Yesterday the authority announced it would invite NFU representatives to discuss how Devon assured quality and best value in its food purchasing for school and social services catering.

But picket organiser, farmer Donald Arscott, said they would still be going to county hall - and would be pressing the county on the issue of traceability of French food.

"In my opinion it is suspect," he said.

Devon buys £1.8 million worth of food a year produced by West Country suppliers - including all fresh meat, as well as cheese, milk, bread and vegetables - for school meals.

But the county currently spends £40,000 a year on French chickenburgers for school meals through a UK supplier.

"The product is of good quality produced from chickens fed on quality feed from one of France's top food suppliers," said a council spokesman.

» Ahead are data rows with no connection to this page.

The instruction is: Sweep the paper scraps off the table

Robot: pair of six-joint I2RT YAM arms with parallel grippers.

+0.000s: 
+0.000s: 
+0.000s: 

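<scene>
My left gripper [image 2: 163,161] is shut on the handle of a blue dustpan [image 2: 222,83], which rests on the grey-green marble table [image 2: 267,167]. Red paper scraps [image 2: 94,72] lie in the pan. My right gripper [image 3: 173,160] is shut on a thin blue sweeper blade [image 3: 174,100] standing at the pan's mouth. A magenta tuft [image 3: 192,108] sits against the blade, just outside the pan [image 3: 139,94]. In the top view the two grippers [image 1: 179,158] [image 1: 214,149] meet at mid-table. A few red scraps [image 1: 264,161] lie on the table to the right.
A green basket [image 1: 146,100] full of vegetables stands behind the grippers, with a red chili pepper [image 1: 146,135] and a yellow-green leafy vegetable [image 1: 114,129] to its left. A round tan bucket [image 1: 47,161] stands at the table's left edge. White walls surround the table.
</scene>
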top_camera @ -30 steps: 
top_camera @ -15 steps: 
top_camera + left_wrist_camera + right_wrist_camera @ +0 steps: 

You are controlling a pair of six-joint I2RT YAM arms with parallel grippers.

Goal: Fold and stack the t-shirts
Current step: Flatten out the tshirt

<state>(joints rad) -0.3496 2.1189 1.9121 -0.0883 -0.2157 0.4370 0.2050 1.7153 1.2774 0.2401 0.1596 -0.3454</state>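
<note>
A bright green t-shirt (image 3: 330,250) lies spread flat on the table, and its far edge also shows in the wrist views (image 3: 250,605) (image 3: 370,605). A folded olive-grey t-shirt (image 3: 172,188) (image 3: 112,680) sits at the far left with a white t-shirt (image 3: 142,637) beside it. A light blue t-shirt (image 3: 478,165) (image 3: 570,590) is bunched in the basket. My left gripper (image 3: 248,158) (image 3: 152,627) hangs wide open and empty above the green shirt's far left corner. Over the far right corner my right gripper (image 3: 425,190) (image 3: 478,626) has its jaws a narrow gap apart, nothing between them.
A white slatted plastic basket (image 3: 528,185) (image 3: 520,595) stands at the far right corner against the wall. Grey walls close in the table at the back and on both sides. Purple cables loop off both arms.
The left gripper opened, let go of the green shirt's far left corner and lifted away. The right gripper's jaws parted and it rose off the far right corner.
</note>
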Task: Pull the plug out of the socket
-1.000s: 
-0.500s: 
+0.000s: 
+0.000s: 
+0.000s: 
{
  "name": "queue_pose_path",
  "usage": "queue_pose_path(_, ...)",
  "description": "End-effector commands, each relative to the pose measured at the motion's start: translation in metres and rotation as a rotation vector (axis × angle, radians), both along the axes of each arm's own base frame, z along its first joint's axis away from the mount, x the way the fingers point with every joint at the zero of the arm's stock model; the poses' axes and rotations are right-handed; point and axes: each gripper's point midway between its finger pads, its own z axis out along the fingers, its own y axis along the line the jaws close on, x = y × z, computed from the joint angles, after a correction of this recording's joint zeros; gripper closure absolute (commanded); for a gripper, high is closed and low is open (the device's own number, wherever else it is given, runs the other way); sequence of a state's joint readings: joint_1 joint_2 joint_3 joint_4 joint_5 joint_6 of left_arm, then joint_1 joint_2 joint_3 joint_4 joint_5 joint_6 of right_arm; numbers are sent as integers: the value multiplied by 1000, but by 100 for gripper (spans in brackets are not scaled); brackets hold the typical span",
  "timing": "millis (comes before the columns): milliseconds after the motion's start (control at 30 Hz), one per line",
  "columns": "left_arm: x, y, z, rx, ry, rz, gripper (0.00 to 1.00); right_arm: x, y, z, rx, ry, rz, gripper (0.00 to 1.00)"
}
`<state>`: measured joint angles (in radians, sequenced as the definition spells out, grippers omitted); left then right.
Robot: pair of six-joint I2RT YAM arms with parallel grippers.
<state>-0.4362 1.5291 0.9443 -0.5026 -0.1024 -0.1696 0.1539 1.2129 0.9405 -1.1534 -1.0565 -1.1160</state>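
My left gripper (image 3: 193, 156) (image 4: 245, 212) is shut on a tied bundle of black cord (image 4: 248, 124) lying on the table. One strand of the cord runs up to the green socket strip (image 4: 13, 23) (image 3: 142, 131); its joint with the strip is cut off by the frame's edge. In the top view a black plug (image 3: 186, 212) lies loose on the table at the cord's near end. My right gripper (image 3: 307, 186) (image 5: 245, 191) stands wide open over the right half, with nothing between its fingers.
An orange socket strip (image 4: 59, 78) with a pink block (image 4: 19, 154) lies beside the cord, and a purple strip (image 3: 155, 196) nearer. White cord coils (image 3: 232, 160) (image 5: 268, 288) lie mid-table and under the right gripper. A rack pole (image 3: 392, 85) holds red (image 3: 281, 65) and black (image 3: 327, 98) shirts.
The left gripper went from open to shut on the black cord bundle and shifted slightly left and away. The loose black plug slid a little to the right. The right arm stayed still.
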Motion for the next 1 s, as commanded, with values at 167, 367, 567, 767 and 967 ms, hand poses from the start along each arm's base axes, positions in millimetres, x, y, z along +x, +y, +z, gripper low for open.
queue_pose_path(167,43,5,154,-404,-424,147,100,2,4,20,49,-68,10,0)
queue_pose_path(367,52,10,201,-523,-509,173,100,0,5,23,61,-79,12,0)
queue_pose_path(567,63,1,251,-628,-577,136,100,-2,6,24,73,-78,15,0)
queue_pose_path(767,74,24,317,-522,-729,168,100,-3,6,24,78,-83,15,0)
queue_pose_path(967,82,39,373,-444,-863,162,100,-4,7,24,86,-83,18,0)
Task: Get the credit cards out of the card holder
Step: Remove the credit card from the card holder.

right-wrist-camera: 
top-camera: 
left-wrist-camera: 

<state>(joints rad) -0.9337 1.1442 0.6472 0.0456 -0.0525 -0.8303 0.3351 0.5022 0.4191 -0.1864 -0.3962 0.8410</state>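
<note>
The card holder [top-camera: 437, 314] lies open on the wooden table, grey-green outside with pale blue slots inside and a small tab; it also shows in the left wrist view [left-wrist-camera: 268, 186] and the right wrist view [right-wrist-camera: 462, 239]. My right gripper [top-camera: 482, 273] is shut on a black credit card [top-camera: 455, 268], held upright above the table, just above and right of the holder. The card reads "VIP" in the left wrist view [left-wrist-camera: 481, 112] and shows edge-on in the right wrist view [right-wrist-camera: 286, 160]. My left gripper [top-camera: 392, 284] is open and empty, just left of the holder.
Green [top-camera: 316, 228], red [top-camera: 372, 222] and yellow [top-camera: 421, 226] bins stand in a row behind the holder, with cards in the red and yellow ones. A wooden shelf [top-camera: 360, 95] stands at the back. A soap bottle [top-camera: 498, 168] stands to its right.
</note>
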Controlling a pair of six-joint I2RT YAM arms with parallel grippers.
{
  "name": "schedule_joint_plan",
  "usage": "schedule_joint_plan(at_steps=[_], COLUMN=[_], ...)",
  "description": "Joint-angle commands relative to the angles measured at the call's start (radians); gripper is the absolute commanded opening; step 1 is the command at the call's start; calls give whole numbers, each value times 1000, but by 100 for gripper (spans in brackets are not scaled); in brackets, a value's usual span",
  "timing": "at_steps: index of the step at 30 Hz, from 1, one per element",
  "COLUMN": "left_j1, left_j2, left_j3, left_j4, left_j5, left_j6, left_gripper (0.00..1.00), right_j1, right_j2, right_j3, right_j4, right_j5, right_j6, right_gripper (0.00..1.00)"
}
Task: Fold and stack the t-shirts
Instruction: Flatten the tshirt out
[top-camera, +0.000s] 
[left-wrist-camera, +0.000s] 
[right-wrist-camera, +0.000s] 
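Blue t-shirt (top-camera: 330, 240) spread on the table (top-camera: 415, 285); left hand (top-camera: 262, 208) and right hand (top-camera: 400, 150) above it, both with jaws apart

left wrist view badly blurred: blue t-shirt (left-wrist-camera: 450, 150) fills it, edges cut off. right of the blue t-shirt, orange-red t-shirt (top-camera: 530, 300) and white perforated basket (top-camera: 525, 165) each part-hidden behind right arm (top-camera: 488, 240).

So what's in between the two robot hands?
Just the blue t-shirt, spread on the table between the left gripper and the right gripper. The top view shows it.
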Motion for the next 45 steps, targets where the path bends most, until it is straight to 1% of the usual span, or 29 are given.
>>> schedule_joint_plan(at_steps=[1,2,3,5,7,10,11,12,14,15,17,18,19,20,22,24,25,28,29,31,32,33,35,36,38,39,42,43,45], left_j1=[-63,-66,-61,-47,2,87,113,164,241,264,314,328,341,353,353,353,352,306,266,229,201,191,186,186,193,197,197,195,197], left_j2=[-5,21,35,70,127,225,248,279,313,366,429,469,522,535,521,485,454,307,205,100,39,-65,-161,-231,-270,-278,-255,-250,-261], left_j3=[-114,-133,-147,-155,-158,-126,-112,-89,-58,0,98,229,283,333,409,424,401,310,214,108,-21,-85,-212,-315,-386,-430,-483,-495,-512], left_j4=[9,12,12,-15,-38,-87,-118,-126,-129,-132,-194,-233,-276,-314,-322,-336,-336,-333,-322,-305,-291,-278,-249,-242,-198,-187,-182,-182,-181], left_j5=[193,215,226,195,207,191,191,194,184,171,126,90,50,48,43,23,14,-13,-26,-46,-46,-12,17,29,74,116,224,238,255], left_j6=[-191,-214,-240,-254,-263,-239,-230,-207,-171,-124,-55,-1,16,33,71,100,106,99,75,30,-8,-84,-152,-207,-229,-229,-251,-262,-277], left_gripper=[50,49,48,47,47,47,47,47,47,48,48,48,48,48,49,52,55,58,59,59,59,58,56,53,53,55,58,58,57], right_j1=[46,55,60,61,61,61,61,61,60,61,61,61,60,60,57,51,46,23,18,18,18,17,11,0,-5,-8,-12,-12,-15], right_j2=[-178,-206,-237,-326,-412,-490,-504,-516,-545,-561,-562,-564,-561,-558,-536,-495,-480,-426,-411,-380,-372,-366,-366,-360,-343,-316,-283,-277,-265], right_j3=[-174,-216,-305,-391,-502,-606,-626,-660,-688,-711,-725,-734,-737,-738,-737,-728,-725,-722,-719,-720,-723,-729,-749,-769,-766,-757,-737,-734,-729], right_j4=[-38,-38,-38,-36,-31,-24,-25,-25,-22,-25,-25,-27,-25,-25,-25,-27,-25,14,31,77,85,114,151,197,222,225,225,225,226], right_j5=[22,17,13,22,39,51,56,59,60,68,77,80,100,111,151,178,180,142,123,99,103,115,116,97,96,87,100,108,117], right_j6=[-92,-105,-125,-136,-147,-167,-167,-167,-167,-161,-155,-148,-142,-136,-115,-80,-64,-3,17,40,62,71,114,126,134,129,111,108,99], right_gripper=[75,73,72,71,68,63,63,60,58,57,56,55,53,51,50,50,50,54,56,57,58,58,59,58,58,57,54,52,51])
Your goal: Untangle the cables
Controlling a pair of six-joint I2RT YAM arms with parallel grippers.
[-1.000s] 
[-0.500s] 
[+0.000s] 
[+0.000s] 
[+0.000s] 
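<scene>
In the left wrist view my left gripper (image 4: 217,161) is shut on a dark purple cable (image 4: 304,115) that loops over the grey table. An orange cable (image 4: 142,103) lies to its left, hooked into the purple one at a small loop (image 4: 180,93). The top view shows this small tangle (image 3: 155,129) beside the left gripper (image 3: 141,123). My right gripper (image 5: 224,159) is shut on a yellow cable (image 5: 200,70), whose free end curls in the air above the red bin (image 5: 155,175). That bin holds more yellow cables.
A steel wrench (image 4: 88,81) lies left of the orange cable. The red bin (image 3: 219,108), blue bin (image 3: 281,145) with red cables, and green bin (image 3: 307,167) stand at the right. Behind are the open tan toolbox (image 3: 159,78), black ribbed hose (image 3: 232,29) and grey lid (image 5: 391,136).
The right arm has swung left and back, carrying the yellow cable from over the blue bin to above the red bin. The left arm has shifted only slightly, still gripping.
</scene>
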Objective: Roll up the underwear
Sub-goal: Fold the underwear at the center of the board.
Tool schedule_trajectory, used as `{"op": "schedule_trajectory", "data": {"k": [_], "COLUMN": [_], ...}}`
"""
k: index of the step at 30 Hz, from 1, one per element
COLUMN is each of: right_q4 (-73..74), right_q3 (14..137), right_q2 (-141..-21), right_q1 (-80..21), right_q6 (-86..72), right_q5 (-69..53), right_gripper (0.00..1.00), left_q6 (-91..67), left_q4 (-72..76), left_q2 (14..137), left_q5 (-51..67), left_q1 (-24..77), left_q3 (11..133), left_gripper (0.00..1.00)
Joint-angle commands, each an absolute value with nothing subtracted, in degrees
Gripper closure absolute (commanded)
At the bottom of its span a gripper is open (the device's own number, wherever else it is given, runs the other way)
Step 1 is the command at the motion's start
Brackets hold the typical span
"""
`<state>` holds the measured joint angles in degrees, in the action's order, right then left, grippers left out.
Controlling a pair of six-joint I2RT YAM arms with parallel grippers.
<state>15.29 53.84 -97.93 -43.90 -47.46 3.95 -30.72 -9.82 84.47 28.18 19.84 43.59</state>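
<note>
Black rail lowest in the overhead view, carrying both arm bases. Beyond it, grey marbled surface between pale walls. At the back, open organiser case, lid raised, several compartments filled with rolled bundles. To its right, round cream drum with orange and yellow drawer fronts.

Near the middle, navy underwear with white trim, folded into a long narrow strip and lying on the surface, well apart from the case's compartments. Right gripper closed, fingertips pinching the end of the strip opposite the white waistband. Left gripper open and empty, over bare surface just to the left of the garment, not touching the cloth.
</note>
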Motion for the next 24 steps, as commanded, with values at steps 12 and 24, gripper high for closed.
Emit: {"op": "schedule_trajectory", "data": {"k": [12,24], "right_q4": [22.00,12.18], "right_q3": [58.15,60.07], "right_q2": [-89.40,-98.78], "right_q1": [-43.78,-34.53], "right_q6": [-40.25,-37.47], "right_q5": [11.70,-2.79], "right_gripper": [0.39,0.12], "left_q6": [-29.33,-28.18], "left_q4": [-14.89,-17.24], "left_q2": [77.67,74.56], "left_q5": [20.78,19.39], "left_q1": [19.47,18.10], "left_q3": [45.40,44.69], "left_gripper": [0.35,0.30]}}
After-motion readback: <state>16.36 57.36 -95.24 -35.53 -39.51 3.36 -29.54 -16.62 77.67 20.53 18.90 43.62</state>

There was "no question of them being fed on sewage or anything like that", he added.

Council leader Brian Greenslade said today the authority had a duty to ensure the best possible quality and value for money, but also had a duty to support and encourage local producers wherever possible.

He said the NFU had been invited to look at the authority's purchasing arrangements so they could be assured of operating on a "level playing field" with their European counterparts in terms of production standards.

Farmers will also be visiting supermarkets all over Cornwall today to ask managers to co-operate in persuading shoppers to back British produce.

They will also visit the Ministry of Agriculture offices in Truro to deliver a platter of T-bone steaks - with a demand for the Government to remove its beef on the bone ban.

Farmers feel that ban is one of the barriers to French acceptance of British beef.

Cornwall County Council said the issue of French ingredients in school catering had not yet been considered by the authority.